RISPOSTE DEL PAPA AI SACERDOTI VEGLIA DI PREGHIERA

CITTA' DEL VATICANO, 12 GIU. 2010 (VIS). Il Santo Padre Benedetto XVI ha risposto alle domande di cinque sacerdoti dei diversi continenti nel corso della Veglia di preghiera celebrata in Piazza San Pietro, la sera di giovedì scorso. Di seguito riportiamo un’ampia sintesi.

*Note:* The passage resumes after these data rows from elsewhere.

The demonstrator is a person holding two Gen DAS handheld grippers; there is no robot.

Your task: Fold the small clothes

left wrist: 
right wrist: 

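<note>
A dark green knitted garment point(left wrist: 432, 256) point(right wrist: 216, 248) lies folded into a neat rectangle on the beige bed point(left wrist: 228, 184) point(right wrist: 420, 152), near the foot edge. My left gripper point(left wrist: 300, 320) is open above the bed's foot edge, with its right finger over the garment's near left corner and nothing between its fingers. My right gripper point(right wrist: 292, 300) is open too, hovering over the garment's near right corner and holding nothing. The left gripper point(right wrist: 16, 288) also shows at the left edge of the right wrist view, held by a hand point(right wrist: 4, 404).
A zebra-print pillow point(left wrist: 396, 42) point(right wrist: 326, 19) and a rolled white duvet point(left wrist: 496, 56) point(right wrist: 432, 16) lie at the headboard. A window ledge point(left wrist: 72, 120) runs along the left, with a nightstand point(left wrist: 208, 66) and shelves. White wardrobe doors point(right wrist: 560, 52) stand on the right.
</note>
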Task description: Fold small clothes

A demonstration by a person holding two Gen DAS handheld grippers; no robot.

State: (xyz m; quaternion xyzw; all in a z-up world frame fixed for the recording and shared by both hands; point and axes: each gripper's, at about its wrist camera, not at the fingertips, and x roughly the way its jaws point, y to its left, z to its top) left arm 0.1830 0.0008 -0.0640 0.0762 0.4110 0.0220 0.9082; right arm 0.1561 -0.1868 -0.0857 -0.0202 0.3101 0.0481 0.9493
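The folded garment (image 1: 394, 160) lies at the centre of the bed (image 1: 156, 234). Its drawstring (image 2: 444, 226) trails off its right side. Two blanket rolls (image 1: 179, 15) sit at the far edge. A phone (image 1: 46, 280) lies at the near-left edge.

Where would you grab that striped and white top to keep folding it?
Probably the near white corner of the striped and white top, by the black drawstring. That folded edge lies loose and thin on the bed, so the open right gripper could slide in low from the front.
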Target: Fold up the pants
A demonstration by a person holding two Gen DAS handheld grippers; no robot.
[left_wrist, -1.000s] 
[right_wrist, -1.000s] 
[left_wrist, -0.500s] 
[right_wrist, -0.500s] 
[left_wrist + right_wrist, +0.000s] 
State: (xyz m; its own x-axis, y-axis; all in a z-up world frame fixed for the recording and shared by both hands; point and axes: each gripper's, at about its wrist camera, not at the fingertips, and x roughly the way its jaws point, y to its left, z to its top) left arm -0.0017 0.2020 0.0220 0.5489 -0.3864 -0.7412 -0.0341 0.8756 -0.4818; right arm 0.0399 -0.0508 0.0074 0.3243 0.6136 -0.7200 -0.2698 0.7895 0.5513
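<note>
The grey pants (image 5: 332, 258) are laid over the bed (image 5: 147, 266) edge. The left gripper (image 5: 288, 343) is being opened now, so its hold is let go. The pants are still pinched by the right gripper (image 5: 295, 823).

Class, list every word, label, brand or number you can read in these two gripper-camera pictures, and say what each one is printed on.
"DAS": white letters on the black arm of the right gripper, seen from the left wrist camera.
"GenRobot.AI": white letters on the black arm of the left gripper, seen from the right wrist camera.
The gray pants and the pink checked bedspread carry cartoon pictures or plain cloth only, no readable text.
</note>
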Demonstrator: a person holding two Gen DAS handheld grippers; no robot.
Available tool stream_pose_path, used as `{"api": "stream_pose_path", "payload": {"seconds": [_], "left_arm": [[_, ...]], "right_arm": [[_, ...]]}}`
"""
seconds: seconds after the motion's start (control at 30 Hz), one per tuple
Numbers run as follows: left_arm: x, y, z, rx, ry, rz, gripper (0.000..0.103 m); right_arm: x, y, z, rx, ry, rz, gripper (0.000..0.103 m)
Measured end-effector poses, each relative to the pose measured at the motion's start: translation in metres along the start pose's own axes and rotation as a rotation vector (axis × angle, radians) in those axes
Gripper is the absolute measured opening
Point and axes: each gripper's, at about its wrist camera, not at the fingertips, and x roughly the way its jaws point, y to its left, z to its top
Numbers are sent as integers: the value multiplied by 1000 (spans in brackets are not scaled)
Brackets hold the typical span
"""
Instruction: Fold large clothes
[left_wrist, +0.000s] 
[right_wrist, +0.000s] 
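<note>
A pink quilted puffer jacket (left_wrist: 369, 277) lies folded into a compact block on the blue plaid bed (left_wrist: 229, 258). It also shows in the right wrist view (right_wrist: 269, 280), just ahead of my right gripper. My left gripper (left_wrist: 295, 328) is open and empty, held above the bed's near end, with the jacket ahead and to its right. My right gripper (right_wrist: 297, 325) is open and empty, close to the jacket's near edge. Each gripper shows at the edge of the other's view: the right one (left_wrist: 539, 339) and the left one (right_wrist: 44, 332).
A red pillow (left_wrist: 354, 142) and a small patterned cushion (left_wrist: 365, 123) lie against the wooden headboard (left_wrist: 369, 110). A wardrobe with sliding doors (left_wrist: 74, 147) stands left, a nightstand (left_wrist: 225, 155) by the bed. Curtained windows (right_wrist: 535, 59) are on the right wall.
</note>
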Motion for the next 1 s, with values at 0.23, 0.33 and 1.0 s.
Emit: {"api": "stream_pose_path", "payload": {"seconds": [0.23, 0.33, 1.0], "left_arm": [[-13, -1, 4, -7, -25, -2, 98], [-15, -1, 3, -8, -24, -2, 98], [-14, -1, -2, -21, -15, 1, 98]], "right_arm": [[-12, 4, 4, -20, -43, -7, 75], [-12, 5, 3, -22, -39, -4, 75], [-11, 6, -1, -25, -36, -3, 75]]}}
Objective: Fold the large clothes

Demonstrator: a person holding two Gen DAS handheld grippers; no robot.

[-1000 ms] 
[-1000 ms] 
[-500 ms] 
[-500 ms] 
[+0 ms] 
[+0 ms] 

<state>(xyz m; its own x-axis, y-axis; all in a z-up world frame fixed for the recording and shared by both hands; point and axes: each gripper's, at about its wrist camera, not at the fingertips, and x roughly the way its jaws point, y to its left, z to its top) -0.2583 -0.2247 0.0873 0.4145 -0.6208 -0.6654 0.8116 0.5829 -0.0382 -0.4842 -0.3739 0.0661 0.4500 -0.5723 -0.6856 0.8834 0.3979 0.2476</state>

Un sacerdote brasiliano ha domandato al Pontefice come affrontare le difficoltà della pastorale nella parrocchia in una società molto cambiata. “Oggi” – ha risposto il Papa – “è molto difficile essere parroco, anche e soprattutto nei Paesi di antica cristianità; le parrocchie diventano sempre più estese, unità pastorali… è impossibile conoscere tutti, è impossibile fare tutti i lavori che ci si aspetterebbe da un parroco. (...) Penso che, soprattutto, sia importante che i fedeli possano vedere che questo sacerdote non fa solo un ‘job’, ore di lavoro, e poi è libero e vive solo per se stesso, ma che è un uomo appassionato di Cristo, che porta in sé il fuoco dell’amore di Cristo. (...) Essere pieni della gioia del Vangelo con tutto il nostro essere è la prima condizione. Poi si devono fare le scelte, avere le priorità, vedere quanto è possibile e quanto è impossibile. Direi che le tre priorità fondamentali le conosciamo: sono le tre colonne del nostro essere sacerdoti. (...) L’Eucaristia, i Sacramenti (...), l’annuncio della Parola, la ‘caritas’, l’amore di Cristo. (...) La preghiera non è una cosa marginale: è proprio ‘professione’ del sacerdote pregare, anche come rappresentante della gente che non sa pregare o non trova il tempo di pregare. La preghiera personale, soprattutto la ‘Preghiera delle Ore’, è nutrimento fondamentale per la nostra anima, per tutta la nostra azione”.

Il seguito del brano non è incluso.